Every server is limited to 16 players, making it more difficult than it should be to find races. Moreover, players must compete through playlists instead of individual races. I don’t mind this, but it can be irritating if players just wish to have a quick race. Another issue is that the rewards you get from winning and losing aren’t far enough away from each other. This incentivizes some players to remain idle during races, as this is an easy way to earn in-game money.
Some Other Gripes
NFS Unbound is packed with minor issues that stack up and make the game less enjoyable than it could be. One of the more notable ones is the lack of control options. The game gives me no way to remap my controller inputs. However, if I’m playing on a keyboard, I can rebind my keys to my liking. Why is that? If I play the game through Steam, I can brute force a controller mapping that I like, but I shouldn’t have to do this.
Another gripe I have with the game is the soundtrack. Of course, this is extremely subjective and some of the music here just simply isn’t my cup of tea. However, there are multiple songs in the game that I dislike to the point of irritation and distraction. Songs such as Money, Mmaso, Ice Cream, and some others may be the most annoying licensed tracks I’ve ever heard in any game. I apologize to anyone who likes these, but I genuinely felt as if they were going to give me a headache at points.
However, I do believe it is unfair to completely dismiss the soundtrack. There are a few songs that I don’t mind, such as Check the Lock and Strangers. I just think it’s a shame that most of the soundtrack ranges from forgettable to downright terrible for me. The Need for Speed series used to deliver some of the most memorable licensed soundtracks in video games, and it’s disappointing to see that this isn’t one of them.
NFS Unbound Could Be So Much More
In conclusion, it pains me to give NFS Unbound the score it has here. There are several elements of the game that I really enjoy, such as customization, the campaign structure, the unique visuals, and the racing itself. Unfortunately, the game holds itself back with lackluster physics, questionable design choices, and several minor annoyances that add up. EA didn’t make great efforts to market this game, only announcing the game a couple of months away from its release.
Sadly, I can see why that is the case.

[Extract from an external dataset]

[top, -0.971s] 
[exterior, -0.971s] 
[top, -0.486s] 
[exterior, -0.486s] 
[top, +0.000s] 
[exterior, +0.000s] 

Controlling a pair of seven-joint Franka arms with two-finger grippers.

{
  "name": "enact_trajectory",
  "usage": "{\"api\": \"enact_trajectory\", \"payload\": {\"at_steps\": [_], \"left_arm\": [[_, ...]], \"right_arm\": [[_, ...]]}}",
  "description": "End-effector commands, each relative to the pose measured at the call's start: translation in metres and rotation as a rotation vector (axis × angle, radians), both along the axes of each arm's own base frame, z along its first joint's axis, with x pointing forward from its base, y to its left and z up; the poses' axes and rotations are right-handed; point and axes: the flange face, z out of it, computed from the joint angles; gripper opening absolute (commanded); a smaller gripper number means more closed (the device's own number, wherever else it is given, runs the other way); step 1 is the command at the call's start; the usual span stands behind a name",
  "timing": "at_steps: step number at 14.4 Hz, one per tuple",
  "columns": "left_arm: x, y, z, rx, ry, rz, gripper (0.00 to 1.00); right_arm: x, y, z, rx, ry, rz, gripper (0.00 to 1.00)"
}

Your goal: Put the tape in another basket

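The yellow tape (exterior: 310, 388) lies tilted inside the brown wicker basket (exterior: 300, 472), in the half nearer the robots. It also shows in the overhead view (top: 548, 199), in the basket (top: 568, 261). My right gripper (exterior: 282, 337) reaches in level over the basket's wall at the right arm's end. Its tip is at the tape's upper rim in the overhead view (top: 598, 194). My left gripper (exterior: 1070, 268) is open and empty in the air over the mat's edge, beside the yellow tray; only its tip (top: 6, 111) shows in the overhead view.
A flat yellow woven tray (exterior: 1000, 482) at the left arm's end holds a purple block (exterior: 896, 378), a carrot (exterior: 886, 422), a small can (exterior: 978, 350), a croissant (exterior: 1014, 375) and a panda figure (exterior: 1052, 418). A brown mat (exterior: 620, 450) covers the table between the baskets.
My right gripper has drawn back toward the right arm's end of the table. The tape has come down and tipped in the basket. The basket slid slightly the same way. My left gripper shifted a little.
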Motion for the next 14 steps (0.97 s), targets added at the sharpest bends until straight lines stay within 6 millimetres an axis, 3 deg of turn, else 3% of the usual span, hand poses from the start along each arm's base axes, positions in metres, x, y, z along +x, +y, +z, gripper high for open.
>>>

I wish I could say that this franchise has more gas left in the tank, but NFS Unbound makes me uncertain. There are hints of an outstanding arcade racer here, but I believe this game will ultimately live in the shadows of the best the series has to offer. Despite that, I think some people will enjoy this game despite its numerous flaws. Even the best NFS games have flaws, it’s just that the flaws in Unbound have a bigger impact.
If you still have some interest in the game, I recommend picking it up on sale. You probably won’t have to wait long, as the game has already seen a discount before, and may have one now as of writing. If you own a current-gen console or a capable PC (this game seems to be very CPU dependent, which is probably why you don’t see it on last-gen consoles), you may be able to see past the game’s faults and enjoy yourself. Even though I may come off as harsh in this review, I am still playing the game and finding ways to enjoy it. I don’t think it’s a bad game by any means, but this series could be doing a lot better.